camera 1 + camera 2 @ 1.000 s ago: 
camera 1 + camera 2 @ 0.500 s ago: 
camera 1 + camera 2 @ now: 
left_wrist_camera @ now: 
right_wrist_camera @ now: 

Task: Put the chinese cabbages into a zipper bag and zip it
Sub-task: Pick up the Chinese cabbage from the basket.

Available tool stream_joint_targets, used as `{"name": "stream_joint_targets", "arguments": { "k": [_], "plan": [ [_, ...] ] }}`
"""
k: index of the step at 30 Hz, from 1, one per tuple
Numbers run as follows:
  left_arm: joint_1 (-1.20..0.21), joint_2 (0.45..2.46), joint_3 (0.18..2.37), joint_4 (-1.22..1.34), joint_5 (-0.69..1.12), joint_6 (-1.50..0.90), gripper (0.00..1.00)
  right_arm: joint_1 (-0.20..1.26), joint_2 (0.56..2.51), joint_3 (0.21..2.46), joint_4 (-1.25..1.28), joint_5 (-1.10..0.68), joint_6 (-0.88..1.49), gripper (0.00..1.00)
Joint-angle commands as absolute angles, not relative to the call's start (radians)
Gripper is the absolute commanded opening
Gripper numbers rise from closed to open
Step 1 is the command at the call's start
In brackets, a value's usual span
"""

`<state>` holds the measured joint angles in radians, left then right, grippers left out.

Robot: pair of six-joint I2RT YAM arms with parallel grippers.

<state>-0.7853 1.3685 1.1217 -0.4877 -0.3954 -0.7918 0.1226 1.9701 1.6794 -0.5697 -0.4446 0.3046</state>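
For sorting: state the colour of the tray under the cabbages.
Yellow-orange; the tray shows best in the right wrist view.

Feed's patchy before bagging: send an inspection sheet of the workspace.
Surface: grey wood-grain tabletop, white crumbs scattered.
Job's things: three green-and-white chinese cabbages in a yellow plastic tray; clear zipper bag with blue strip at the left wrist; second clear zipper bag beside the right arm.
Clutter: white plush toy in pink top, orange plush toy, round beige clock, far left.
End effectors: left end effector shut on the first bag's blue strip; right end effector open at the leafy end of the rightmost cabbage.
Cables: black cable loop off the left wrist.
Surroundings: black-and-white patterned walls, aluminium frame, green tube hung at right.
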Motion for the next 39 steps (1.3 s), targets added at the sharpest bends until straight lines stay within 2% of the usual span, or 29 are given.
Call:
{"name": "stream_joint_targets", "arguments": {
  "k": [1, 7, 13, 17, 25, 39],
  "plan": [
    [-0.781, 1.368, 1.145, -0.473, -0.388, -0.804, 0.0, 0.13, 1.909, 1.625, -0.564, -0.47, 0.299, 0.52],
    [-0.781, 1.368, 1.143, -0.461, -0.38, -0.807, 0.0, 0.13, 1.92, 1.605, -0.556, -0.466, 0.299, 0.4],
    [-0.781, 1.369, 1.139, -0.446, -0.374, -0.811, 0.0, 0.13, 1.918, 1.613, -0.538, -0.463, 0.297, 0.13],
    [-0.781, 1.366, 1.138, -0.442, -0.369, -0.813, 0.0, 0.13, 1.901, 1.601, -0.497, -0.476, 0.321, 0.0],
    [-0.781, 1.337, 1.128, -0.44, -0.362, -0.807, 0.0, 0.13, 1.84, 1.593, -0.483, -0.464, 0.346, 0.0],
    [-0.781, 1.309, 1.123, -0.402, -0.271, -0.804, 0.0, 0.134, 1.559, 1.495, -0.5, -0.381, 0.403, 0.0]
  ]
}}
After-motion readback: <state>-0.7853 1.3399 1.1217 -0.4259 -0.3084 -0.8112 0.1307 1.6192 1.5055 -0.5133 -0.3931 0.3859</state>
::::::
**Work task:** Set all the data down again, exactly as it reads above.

**Task answer:**
camera 1 + camera 2 @ 1.000 s ago: 
camera 1 + camera 2 @ 0.500 s ago: 
camera 1 + camera 2 @ now: 
left_wrist_camera @ now: 
right_wrist_camera @ now: 

Task: Put the chinese cabbages into a zipper bag and zip it
Sub-task: Pick up the Chinese cabbage from the basket.

Available tool stream_joint_targets, used as `{"name": "stream_joint_targets", "arguments": { "k": [_], "plan": [ [_, ...] ] }}`
"""
k: index of the step at 30 Hz, from 1, one per tuple
Numbers run as follows:
  left_arm: joint_1 (-1.20..0.21), joint_2 (0.45..2.46), joint_3 (0.18..2.37), joint_4 (-1.22..1.34), joint_5 (-0.69..1.12), joint_6 (-1.50..0.90), gripper (0.00..1.00)
  right_arm: joint_1 (-0.20..1.26), joint_2 (0.56..2.51), joint_3 (0.21..2.46), joint_4 (-1.25..1.28), joint_5 (-1.10..0.68), joint_6 (-0.88..1.49), gripper (0.00..1.00)
Joint-angle commands as absolute angles, not relative to the call's start (radians)
Gripper is the absolute commanded opening
Gripper numbers rise from closed to open
Step 1 is the command at the call's start
In brackets, a value's usual span
"""

`<state>` holds the measured joint angles in radians, left then right, grippers left out.

Robot: pair of six-joint I2RT YAM arms with parallel grippers.

<state>-0.7853 1.3685 1.1217 -0.4877 -0.3954 -0.7918 0.1226 1.9701 1.6794 -0.5697 -0.4446 0.3046</state>
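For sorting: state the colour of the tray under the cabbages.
Yellow-orange; the tray shows best in the right wrist view.

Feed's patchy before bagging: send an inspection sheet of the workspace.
Surface: grey wood-grain tabletop, white crumbs scattered.
Job's things: three green-and-white chinese cabbages in a yellow plastic tray; clear zipper bag with blue strip at the left wrist; second clear zipper bag beside the right arm.
Clutter: white plush toy in pink top, orange plush toy, round beige clock, far left.
End effectors: left end effector shut on the first bag's blue strip; right end effector open at the leafy end of the rightmost cabbage.
Cables: black cable loop off the left wrist.
Surroundings: black-and-white patterned walls, aluminium frame, green tube hung at right.
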Motion for the next 39 steps (1.3 s), targets added at the sharpest bends until straight lines stay within 2% of the usual span, or 29 are given.
Call:
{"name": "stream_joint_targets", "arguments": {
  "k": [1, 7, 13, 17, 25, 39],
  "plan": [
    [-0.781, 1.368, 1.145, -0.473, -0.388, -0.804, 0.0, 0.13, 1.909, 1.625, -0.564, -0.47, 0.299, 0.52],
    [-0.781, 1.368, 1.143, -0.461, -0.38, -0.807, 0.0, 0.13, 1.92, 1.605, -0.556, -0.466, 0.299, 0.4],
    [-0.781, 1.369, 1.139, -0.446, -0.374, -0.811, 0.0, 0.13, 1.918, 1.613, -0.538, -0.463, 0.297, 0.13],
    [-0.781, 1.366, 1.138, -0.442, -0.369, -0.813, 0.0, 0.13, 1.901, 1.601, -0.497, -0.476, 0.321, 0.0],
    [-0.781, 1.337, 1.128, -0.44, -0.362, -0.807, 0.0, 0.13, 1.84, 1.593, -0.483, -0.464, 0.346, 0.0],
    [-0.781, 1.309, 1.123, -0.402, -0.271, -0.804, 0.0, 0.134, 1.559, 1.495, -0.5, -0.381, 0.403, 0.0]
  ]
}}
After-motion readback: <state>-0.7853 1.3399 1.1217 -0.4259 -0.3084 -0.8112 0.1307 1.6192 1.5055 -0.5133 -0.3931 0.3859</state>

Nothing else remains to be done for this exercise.